Please output, exactly and without pictures, the lines from the opening of the listing below through the line containing "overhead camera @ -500", both included.
(Beginning of INFORMATION SUPPLIED)
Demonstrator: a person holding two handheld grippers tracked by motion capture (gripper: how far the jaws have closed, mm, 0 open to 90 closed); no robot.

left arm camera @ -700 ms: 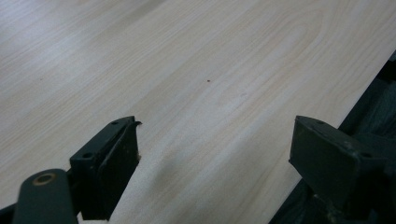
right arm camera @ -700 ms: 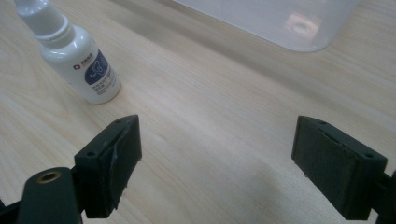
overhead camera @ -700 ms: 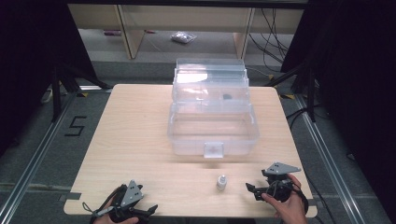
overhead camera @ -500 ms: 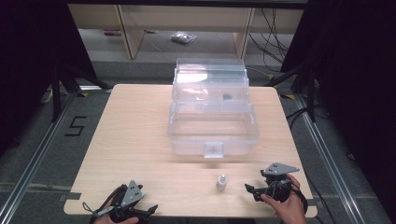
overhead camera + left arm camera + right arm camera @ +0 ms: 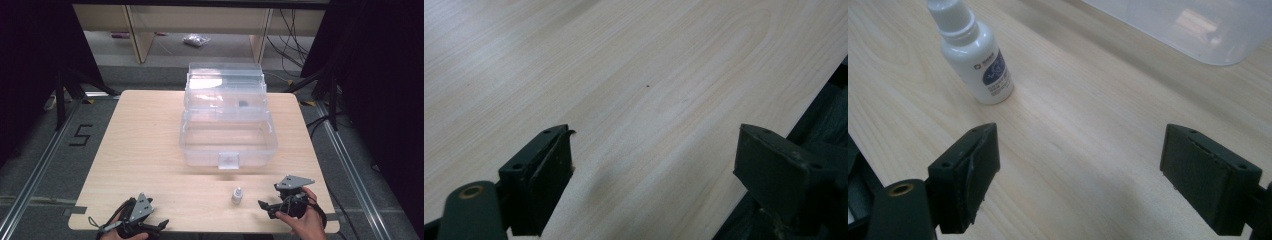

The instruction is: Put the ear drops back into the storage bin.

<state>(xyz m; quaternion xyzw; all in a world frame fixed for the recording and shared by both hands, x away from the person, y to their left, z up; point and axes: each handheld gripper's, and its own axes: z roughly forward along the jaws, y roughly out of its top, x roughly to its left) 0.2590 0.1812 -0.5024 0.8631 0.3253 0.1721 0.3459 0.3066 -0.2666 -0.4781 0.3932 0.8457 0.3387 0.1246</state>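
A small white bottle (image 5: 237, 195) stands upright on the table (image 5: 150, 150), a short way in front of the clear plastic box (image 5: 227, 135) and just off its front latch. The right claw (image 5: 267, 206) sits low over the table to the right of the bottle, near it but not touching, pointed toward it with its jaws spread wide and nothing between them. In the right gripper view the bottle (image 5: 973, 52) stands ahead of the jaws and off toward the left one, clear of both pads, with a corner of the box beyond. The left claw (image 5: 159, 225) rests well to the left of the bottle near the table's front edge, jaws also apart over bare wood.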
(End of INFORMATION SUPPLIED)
**PROBLEM SOLUTION**
Demonstrator: a person holding two handheld grippers tracked by motion capture (gripper: how far the jaws have closed, mm, 0 open to 90 closed); no robot.

left arm camera @ -700 ms: 
right arm camera @ -700 ms: 
overhead camera @ -700 ms: 
overhead camera @ -500 ms: 

Here the exercise is finished.